You survived the holidays, Congratulations! You made it through all the preparation, conversing, cleaning, managing relatives, and most of all, digesting decadent meals. If you are at all like me during this festive season and tend to overeat, poorly combine food, and delight in sugary treats, you will be relieved to find out that help is on the way.
When aiding complex digestion, I turn to the trusted and Ancient Ayurvedic tradition that incorporates bitter foods and plants into the diet. Bitter foods are important because they stimulate digestion and cause an increase in metabolism, thus helping move food through the gastrointestinal system. This helps avoid unwanted bloating, congestion, constipation and all around sluggishness. Most of the natural world consists of bitter foods and plants, yet they are mostly excluded from the average American plate. Here are a few simple suggestions on how to incorporate bitter foods into the diet to counteract a sluggish system.
Many are familiar with the tradition of serving a salad as the first course to a meal. Salads traditionally included bitter greens that prepare the GI tract for digestion. Some of these greens include chard, mustard greens, arugula, cabbage, kale, dandelion, and chicory (a common “weed”). So while your preparing your mesclun and spinach salad, throw in a few of these greens and prime your stomach for the meal to come.

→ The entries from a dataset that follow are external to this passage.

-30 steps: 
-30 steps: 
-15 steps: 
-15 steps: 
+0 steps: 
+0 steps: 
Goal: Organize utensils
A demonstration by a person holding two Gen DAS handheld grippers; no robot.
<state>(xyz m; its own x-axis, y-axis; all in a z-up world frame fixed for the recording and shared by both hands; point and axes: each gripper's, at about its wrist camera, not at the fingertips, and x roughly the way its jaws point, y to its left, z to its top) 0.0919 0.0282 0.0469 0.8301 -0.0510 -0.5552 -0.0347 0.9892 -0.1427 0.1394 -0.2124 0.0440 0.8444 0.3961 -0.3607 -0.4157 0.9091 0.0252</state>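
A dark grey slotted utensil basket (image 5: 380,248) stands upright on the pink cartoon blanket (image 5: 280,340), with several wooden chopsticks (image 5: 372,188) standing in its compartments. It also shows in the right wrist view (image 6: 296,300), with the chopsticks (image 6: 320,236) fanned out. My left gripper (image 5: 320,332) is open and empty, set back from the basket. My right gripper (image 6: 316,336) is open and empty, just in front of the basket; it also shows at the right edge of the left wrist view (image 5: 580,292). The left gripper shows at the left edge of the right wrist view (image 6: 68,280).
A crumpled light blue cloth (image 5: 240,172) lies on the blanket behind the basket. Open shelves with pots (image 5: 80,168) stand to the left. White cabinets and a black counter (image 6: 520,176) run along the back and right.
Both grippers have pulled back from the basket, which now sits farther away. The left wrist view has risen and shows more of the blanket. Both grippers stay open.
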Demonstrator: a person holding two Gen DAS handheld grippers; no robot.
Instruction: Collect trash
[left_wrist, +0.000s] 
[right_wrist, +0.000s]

Ginger keeps intestinal muscles toned which enables easier transportation of food particles through the digestive tract. This lessens the irritation to the intestinal walls and moves food efficiently through the GI tract. Ginger also improves the production and secretion of bile from the liver and the gallbladder. These secretions also include enzymes that aid in digestion of fats and help to lower the cholesterol in the bloodstream.
Dark chocolate is one of my favorite bitter (and medicinal) treats. And by dark, I mean at least 70% cocoa content. Darker chocolate typically has less sugar and milk added and a higher cocoa content providing more bitter power. City Market and Healthy Living carry a variety of dark, tasty, organic, and fairly traded chocolate bars. If you don’t enjoy dark chocolate, try incorporating baking cocoa into your baked goods.
If you prefer an easier, simpler way of naturally tuning your digestion, try bitter tonics or tinctures. There are a variety of tinctured bitter herbs that can be taken 30 minutes before or after meals. Some bitter medicinal herbs include Gentian, Angelica, Hyssop, Anise, Oregon Grape Root, Dandelion, and Yarrow. If you’d like to add a little more fun and flavor to your bitter tonics, try Burlington based company, Urban Moonshine’s, famous Maple Bitter Tonic.
Bitter foods and tonics can be taken for immediate indigestion relief or as a long-term GI tonic. The essence of physical and mental health is rooted in good digestion. All the fuel, energy, and material needed to support a healthy body begins with the digestion of our food. So get the most of your New Years Resolution diet and start the year off right by incorporating bitters into your lifestyle.